Red blood cell (RBC) transfusions have been implicated in the development of necrotizing enterocolitis (NEC) in premature infants. Some evidence exists to support that withholding feedings during transfusion reduces the risk of subsequent NEC development.

PURPOSE

To review the most recent literature on this topic to determine best evidence-based practice regarding withholding or not withholding feedings during RBC transfusions.

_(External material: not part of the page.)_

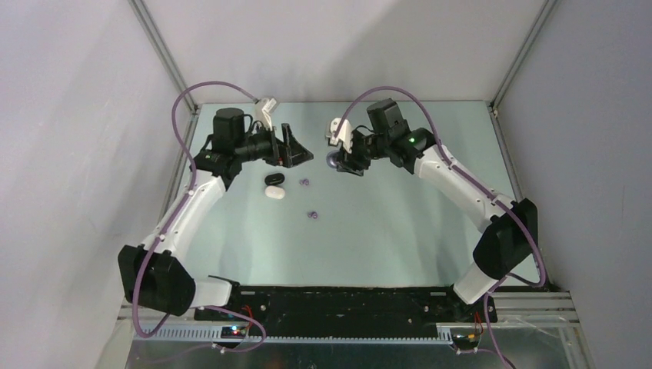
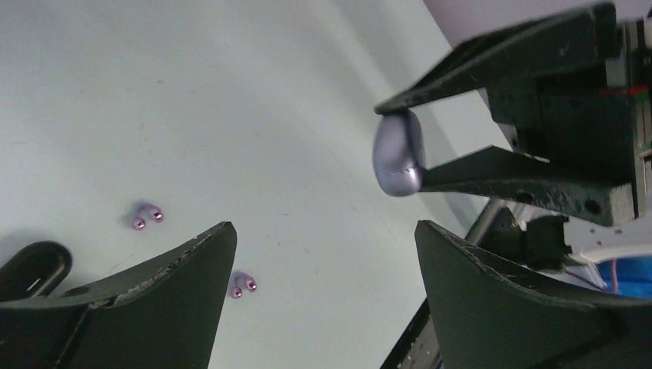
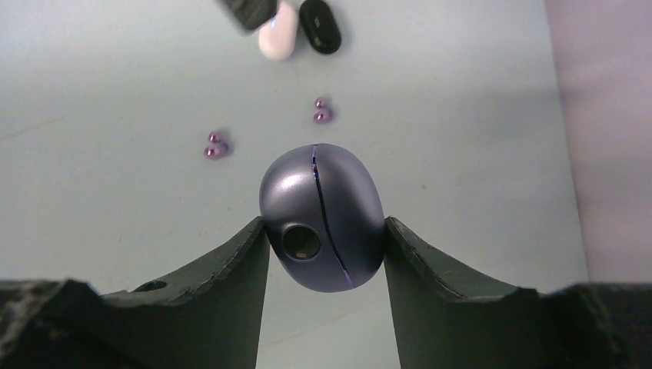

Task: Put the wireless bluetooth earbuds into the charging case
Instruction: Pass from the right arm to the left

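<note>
- Two purple earbuds lie loose on the table [image 1: 384,231], in the open stretch between the arms: the farther earbud [image 1: 304,183] and the nearer earbud [image 1: 313,215], which sits closer to the arm bases.
- The left gripper [image 2: 323,231] is spread wide and holds nothing. It hangs above the table, just beyond the farther earbud. From its wrist view both buds sit below and to the side of its fingers, not between them.
- The right gripper [image 3: 327,231] is clamped on the charging case [image 3: 323,184], a bluish-grey pebble held off the table. Its fingers pinch the case's narrow width, and the seam runs straight away from the wrist, midway between them.
- The case looks closed: only a thin seam line shows, with no open well.
- The left gripper is the nearer to both buds, and the case hangs level with it on its inner side. The likely call is for the left arm to drop towards the farther earbud, then carry it across.
- The buds are too small here to read their long axis.
- A black case [image 1: 274,179] and a white case [image 1: 274,193] lie touching, beside the farther earbud.
</note>
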You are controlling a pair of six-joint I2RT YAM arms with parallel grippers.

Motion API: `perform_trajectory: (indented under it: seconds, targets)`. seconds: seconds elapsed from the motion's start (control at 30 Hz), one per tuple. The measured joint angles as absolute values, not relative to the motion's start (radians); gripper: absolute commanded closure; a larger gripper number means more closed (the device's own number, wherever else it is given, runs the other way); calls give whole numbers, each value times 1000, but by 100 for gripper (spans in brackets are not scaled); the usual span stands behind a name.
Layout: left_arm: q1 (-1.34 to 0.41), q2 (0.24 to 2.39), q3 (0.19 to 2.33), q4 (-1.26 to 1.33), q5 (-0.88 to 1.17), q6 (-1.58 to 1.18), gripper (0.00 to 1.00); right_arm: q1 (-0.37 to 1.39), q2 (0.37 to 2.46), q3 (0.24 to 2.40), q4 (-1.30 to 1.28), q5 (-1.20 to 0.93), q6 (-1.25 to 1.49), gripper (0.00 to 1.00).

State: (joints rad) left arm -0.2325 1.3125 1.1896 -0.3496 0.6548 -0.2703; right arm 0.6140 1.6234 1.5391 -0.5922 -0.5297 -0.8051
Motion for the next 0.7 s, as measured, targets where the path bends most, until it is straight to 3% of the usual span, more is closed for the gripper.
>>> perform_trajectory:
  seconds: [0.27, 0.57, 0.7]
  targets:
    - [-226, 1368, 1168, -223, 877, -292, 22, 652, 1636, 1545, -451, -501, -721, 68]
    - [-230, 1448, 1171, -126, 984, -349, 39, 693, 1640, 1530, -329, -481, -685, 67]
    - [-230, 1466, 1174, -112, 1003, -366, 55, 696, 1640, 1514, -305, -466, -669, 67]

METHODS/SEARCH STRATEGY: Four databases were searched using keywords and MeSH terms including "necrotizing enterocolitis," "NEC," "NPO," and "transfusion," with specifications limiting the search to articles published in the last 10 years and limiting the population to neonates.

FINDINGS

Four studies did not demonstrate a reduction in transfusion-associated necrotizing enterocolitis (TANEC) with the implementation of feeding protocols during packed red blood cell (PRBC) transfusions. One study concluded that it could not confirm the benefit of withholding feeds during transfusion to reduce the risk of TANEC. A 2020 randomized controlled trial (RCT) found no difference in splanchnic oxygenation when enteral feeds are withheld, continued, or restricted during a PRBC transfusion. Holding feedings during PRBC transfusions did not result in adverse nutritional outcomes.

IMPLICATIONS FOR PRACTICE

To determine best evidence-based practice surrounding feeding protocols during RBC transfusions in very low-birth-weight and premature infants less than 37 weeks' gestation.

IMPLICATIONS FOR RESEARCH

It is recommended that large, multicentered, adequately powered RCTs be conducted in this area. Individual institutions should standardize their practice to improve quality, safety, and patient outcomes.

摘要

背景

输血已被认为与早产儿坏死性小肠结肠炎(NEC)的发生有关。有一些证据表明,在输血过程中停止喂养可以降低随后发生 NEC 的风险。

目的

回顾该主题的最新文献,以确定关于在输血过程中是否停止喂养的最佳循证实践。

方法/搜索策略:使用关键词和 MeSH 术语(包括“坏死性小肠结肠炎”、“NEC”、“NPO”和“输血”)在四个数据库中进行搜索,并指定搜索范围为过去 10 年内发表的文章,将人群限制为新生儿。

发现

四项研究并未表明在实施输血期间的喂养方案时,可减少与输血相关的坏死性小肠结肠炎(TANEC)。一项研究得出结论,无法确认在输血过程中停止喂养以降低 TANEC 风险的益处。2020 年的一项随机对照试验(RCT)发现,在进行 PRBC 输血时,停止、继续或限制肠内喂养对内脏氧合没有影响。在 PRBC 输血期间停止喂养不会导致不良营养结局。

实践意义

为极低出生体重和胎龄小于 37 周的早产儿确定围绕 RBC 输血期间喂养方案的最佳循证实践。

研究意义

建议在该领域进行大型、多中心、充分有力的 RCT。各机构应规范其实践,以提高质量、安全性和患者结局。